One way I thought to optimize this process would be to store an MD5 hash
of the "thetext" column and query on that:

CREATE TABLE a (id SERIAL, thetext TEXT, thetext_md5 CHAR(32));
SELECT id FROM a WHERE thetext_m5d=md5('Some other text');

Now, obviously I would want to build an INDEX on either "thetext" or
"thetext_md5", depending on which way I decide to make the table.

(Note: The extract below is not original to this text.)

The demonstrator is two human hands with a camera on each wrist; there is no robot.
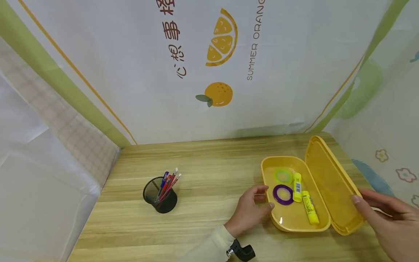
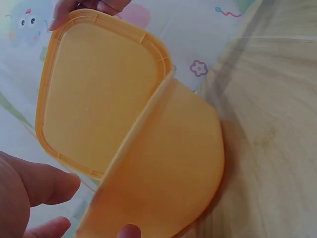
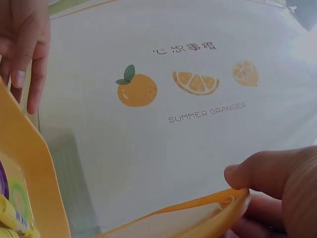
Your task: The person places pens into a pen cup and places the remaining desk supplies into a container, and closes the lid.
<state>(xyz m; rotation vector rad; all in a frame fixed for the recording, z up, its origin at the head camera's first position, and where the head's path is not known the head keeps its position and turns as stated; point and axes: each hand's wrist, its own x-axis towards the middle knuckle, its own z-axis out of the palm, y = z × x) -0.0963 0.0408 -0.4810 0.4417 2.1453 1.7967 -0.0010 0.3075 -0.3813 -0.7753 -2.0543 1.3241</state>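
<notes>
A yellow plastic pencil box (image 1: pixel 294 225) stands on the right of the table with its hinged lid (image 1: pixel 330 185) raised. My right hand (image 1: pixel 389 218) pinches the lid's outer edge between thumb and fingers, also seen with the lid (image 3: pixel 198 218) in the right wrist view. At the box's left wall is my left hand (image 1: pixel 250 209), its fingers spread and loosely bent; whether they touch the wall is hard to tell. Inside lie a purple tape roll (image 1: pixel 277 198), a green tape roll (image 1: pixel 276 176) and two yellow glue sticks, one upper (image 1: pixel 297 187) and one lower (image 1: pixel 310 207).
A black mesh pen cup (image 1: pixel 167 203) with several pens and pencils (image 1: pixel 168 185) stands on the left of the wooden table (image 1: pixel 209 163). Printed cloth (image 1: pixel 278 91) hangs behind and at both sides, close to the lid on the right.
</notes>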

My question is, what is the absolute fastest way to find the exact match
to a TEXT column? Any amount of pre-processing is fine (such as
calculating the MD5's of all the TEXT tuples), but the query must be
extremely fast.

Has anyone compared (theoretical or practical) the performance of
querying a TEXT-based INDEX versus a CHAR(32)-based INDEX? Is my MD5
idea a waste of time? Is there something better than MD5? Would it be
better to store the "fingerprint" of the TEXT as an integer somehow, so
that the INDEX could be based on a INT* column?

Thanks for any help!

-Jon

--
-**-*-*---*-*---*-*---*-----*-*-----*---*-*---*-----*-----*-*-----*---
Jon Lapham <la****@jandr.org> Rio de Janeiro, Brasil
Personal: http://www.jandr.org/
***-*--*----*-------*------------*--------------------*---------------
---------------------------(end of broadcast)---------------------------
TIP 5: Have you checked our extensive FAQ?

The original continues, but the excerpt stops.